▶ _Activity_
Output the data word for word. Begin at its first line and end at the line with "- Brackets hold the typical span".

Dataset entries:
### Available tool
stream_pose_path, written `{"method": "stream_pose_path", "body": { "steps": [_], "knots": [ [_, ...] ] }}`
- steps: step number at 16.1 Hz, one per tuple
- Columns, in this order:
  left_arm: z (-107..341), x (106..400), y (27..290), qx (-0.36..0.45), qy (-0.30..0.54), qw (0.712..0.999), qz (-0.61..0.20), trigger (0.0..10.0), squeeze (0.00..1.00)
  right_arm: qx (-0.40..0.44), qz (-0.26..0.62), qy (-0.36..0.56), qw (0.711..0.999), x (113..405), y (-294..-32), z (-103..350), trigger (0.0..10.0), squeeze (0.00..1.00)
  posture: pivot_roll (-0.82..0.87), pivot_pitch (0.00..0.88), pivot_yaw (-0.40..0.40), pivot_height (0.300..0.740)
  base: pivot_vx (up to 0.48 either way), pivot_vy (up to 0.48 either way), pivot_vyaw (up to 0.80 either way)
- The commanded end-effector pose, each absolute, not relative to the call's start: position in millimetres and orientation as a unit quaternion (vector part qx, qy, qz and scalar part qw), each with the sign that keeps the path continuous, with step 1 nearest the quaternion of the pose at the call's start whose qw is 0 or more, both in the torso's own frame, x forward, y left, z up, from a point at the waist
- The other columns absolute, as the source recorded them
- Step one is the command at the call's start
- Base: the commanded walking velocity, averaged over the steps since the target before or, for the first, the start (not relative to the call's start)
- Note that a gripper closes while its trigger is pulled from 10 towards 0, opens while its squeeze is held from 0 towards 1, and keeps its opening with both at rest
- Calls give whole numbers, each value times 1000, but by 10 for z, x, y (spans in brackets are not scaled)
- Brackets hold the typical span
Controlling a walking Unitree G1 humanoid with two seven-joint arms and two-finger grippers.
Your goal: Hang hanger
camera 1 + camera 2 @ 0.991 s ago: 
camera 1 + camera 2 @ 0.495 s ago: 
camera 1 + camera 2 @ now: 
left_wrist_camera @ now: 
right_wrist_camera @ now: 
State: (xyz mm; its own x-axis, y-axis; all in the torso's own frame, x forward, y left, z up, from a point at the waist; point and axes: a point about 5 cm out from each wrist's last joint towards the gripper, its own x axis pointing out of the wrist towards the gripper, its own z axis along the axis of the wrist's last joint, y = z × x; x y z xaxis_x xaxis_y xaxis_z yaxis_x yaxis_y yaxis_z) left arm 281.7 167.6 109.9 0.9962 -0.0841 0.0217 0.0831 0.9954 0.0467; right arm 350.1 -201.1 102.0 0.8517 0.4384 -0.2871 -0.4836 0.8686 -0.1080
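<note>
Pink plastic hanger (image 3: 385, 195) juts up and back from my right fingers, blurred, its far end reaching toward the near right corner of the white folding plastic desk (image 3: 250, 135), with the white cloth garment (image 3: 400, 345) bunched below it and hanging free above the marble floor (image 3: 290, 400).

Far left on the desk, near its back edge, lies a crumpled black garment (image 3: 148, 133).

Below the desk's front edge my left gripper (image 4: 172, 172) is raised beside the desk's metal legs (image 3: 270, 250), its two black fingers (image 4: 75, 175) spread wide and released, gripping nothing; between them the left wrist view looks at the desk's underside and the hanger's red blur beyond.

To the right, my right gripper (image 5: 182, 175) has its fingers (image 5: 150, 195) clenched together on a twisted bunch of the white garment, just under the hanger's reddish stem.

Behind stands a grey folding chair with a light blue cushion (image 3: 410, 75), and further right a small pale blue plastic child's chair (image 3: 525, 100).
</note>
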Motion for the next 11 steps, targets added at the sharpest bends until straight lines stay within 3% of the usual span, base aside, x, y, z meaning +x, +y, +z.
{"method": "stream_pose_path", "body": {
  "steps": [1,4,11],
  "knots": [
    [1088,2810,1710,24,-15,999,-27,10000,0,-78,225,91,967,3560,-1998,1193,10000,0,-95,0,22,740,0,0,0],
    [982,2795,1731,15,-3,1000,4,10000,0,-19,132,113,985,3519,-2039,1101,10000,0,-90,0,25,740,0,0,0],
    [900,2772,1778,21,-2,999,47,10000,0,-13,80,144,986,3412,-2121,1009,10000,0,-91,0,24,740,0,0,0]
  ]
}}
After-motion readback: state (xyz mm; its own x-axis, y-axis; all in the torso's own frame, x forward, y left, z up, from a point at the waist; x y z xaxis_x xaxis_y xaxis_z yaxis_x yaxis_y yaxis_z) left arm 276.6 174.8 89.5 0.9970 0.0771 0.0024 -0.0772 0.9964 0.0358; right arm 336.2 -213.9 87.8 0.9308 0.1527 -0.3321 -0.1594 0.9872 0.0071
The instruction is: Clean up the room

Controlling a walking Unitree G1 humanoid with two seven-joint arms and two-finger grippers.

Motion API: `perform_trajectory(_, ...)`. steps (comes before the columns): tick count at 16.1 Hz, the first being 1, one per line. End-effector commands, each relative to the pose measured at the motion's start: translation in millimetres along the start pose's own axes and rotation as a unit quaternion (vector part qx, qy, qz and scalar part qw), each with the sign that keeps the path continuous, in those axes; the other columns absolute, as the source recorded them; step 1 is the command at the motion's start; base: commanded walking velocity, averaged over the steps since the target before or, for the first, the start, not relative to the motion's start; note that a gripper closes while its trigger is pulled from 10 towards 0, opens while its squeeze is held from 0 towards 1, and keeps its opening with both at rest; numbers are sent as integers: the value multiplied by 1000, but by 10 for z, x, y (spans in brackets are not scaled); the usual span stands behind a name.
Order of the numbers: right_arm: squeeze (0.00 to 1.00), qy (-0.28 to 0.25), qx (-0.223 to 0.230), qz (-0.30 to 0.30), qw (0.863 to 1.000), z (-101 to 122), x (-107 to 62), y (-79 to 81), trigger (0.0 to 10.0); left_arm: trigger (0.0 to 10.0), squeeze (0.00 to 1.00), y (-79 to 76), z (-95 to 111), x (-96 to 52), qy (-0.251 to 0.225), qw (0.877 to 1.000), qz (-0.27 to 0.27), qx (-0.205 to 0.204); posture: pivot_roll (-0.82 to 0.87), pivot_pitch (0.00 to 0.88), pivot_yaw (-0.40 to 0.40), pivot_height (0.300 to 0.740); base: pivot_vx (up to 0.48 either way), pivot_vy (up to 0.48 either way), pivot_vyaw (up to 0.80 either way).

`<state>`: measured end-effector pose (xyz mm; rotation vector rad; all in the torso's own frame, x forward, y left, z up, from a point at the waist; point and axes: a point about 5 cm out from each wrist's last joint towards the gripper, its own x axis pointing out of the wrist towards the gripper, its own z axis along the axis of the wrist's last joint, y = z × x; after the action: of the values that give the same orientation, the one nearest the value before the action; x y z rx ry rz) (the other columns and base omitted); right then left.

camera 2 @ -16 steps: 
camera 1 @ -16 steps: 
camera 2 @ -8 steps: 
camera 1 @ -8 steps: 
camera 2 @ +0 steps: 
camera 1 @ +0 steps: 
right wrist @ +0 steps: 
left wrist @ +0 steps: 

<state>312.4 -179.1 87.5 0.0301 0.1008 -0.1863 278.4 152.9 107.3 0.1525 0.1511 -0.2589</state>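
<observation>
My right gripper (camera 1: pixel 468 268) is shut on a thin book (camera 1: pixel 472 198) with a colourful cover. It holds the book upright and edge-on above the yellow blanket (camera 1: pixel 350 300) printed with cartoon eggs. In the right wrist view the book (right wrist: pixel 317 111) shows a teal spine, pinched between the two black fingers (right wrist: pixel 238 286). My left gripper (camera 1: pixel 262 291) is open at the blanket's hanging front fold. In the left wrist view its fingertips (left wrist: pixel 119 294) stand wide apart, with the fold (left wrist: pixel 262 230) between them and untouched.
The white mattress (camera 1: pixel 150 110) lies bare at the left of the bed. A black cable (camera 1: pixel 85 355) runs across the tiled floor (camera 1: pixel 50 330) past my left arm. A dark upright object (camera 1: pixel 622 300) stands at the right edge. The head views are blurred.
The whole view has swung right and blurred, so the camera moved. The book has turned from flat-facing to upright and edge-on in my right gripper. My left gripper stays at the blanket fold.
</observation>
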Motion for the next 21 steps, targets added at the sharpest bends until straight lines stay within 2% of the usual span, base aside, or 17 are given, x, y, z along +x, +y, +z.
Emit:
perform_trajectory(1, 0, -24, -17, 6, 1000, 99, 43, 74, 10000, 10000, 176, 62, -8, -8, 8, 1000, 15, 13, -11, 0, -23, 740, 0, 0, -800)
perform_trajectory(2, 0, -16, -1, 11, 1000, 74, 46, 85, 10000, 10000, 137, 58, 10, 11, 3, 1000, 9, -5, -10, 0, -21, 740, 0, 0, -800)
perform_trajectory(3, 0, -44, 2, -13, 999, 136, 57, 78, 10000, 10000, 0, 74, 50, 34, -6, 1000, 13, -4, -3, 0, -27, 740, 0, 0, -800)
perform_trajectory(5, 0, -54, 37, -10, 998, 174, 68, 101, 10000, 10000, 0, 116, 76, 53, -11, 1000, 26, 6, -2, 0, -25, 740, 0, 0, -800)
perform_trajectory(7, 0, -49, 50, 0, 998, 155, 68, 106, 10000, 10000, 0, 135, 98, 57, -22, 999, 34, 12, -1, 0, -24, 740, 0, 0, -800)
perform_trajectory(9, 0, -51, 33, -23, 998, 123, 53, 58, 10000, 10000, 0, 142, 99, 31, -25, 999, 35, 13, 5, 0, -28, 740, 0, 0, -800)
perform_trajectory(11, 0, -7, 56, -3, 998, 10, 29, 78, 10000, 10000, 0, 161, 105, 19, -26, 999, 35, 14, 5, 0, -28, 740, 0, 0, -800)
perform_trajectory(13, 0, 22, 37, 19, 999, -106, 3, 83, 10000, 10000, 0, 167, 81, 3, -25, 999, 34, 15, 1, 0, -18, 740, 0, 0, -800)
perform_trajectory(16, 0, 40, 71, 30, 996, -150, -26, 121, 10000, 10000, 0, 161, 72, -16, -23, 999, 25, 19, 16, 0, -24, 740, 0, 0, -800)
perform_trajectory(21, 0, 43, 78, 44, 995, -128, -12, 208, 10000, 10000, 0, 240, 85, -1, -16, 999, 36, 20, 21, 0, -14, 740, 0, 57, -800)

▶ _Your response_
### Available tool
stream_pose_path, written `{"method": "stream_pose_path", "body": { "steps": [_], "knots": [ [_, ...] ] }}`
- steps: step number at 16.1 Hz, one per tuple
- Columns, in this order:
  left_arm: z (-107..341), x (106..400), y (27..290), qx (-0.36..0.45), qy (-0.30..0.54), qw (0.712..0.999), qz (-0.61..0.20), trigger (0.0..10.0), squeeze (0.00..1.00)
  right_arm: qx (-0.40..0.44), qz (-0.26..0.62), qy (-0.36..0.56), qw (0.711..0.999), x (113..405), y (-294..-32), z (-103..350), trigger (0.0..10.0), squeeze (0.00..1.00)
  posture: pivot_roll (-0.82..0.87), pivot_pitch (0.00..0.88), pivot_yaw (-0.40..0.40), pivot_height (0.300..0.740)
  base: pivot_vx (up to 0.48 either way), pivot_vy (up to 0.48 either way), pivot_vyaw (up to 0.80 either way)
- The commanded end-effector pose, each absolute, not relative to the call's start: position in millimetres and orientation as a unit quaternion (vector part qx, qy, qz and scalar part qw), each with the sign that keeps the path continuous, with step 1 nearest the quaternion of the pose at the call's start whose qw is 0 or more, both in the torso's own frame, x forward, y left, z up, from a point at the waist
- The other columns absolute, as the source recorded them
- Step one is the command at the call's start
- Base: the commanded walking velocity, averaged over the steps since the target before or, for the first, the start (not relative to the call's start)
- Note that a gripper closes while its trigger is pulled from 10 towards 0, opens while its squeeze is held from 0 towards 1, and keeps its opening with both at rest
- Calls give whole numbers, each value times 1000, but by 10 for z, x, y (spans in brackets are not scaled)
- Brackets hold the typical span

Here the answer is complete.